* PROBLEM DESCRIPTION
Give only the number of lines in these records that include "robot".

Records from a dataset
Start of Block
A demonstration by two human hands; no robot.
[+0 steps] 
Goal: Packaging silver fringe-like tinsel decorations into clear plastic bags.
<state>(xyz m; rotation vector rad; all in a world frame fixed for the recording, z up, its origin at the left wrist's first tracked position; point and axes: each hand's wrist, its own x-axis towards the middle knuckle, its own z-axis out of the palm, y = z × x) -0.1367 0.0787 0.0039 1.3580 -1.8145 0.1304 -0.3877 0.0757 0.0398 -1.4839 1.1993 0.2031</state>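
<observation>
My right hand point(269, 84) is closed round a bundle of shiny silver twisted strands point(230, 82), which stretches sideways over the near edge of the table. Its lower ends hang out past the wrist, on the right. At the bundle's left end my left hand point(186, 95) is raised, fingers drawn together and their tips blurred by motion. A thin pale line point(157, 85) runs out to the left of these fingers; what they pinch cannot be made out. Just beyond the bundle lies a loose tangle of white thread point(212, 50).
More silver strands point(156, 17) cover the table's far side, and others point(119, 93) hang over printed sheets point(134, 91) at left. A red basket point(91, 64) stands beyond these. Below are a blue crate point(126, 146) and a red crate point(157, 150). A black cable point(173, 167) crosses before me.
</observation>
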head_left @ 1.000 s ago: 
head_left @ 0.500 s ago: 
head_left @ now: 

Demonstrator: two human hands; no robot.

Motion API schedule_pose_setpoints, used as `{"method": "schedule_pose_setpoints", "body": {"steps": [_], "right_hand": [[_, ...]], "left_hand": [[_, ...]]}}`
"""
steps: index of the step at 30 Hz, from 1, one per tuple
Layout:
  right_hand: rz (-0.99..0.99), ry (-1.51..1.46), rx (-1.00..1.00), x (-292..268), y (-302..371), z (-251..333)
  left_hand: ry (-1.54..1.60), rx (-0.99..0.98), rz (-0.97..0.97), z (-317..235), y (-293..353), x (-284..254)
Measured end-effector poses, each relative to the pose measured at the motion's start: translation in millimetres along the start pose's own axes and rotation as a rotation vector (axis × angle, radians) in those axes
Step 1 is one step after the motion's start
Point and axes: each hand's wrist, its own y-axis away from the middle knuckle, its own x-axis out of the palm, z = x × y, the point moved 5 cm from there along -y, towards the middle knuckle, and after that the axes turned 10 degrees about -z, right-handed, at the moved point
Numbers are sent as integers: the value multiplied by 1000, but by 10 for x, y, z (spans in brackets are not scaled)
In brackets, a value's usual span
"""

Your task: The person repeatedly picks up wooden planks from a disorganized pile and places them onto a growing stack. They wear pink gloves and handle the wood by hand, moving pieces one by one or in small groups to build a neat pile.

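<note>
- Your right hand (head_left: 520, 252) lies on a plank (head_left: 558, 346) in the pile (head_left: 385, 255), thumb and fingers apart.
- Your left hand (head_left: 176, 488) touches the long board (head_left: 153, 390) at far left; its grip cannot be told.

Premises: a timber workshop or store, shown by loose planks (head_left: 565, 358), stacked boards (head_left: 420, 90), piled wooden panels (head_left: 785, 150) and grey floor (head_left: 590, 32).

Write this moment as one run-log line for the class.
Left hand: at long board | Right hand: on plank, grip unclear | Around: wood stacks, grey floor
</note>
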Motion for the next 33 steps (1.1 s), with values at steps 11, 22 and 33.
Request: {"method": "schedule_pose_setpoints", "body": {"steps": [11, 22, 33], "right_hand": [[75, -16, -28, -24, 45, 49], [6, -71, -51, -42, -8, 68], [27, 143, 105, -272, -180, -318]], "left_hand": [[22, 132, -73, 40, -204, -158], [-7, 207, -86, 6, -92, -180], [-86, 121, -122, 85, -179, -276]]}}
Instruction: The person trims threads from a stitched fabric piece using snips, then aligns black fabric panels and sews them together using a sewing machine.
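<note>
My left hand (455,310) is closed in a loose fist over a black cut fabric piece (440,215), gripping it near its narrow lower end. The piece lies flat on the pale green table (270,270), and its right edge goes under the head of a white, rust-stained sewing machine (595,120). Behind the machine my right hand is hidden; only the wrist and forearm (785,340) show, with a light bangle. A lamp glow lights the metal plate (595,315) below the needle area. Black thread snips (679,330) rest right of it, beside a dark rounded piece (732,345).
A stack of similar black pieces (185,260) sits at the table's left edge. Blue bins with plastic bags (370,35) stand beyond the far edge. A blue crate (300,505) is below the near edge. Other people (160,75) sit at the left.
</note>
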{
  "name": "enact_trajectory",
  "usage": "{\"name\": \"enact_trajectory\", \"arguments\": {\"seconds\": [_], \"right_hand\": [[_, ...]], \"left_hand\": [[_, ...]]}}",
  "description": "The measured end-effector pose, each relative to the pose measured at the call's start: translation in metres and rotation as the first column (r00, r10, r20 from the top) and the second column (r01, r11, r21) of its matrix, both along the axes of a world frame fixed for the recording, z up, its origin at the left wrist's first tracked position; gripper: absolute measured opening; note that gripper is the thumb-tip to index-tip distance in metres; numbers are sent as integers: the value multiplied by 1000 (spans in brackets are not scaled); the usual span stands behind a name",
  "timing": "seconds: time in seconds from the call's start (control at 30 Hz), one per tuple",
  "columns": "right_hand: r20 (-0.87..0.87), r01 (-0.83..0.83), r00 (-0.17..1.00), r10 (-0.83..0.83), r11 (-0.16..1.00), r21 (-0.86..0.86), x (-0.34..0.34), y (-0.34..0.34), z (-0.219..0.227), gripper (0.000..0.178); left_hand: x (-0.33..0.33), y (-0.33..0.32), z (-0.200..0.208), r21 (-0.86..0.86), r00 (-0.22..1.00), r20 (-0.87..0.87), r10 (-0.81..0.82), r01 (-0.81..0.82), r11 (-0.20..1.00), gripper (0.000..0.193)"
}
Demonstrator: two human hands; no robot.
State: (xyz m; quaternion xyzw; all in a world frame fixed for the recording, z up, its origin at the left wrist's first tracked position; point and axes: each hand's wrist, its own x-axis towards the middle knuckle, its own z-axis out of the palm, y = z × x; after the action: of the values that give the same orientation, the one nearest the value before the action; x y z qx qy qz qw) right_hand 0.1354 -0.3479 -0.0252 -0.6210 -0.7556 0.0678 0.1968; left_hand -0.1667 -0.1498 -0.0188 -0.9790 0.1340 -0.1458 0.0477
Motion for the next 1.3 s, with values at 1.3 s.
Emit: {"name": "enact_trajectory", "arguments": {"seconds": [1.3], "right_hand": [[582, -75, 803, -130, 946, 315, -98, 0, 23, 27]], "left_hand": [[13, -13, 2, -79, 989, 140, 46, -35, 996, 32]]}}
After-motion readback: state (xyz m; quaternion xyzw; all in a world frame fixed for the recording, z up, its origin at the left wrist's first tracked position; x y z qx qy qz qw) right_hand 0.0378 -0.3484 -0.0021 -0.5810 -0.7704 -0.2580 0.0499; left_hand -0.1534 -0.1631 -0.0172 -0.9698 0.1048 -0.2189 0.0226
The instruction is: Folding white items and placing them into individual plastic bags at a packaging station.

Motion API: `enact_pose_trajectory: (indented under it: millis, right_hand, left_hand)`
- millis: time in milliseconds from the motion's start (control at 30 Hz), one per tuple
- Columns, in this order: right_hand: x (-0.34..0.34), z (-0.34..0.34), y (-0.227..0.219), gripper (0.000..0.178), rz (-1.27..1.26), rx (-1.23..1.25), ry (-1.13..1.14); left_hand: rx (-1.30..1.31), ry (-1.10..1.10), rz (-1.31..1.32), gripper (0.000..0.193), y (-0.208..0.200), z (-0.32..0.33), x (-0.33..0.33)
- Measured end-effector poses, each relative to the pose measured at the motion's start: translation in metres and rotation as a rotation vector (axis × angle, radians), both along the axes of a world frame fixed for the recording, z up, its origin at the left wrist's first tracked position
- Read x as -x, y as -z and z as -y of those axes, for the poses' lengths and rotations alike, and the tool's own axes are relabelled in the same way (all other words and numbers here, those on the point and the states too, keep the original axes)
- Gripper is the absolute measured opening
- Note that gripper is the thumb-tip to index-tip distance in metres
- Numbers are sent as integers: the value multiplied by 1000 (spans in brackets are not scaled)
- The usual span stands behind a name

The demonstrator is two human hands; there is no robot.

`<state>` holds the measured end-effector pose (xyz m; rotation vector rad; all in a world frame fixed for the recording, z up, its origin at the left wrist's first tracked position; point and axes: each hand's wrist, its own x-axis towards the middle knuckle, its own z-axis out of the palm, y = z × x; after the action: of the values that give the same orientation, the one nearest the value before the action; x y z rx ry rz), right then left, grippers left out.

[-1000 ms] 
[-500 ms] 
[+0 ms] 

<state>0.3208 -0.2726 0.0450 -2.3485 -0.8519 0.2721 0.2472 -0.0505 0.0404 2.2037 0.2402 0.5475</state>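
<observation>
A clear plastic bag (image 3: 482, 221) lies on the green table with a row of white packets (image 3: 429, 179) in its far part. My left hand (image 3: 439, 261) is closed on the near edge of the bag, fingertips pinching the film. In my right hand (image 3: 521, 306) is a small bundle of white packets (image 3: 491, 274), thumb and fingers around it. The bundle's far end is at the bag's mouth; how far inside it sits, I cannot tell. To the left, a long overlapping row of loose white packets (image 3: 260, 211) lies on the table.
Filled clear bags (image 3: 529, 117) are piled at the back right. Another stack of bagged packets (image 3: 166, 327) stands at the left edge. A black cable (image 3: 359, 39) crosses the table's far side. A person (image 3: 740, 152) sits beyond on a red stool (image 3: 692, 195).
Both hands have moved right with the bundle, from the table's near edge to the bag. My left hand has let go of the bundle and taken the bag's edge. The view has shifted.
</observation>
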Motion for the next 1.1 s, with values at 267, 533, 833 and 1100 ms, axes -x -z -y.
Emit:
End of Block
* ANSWER TO THE EXERCISE
4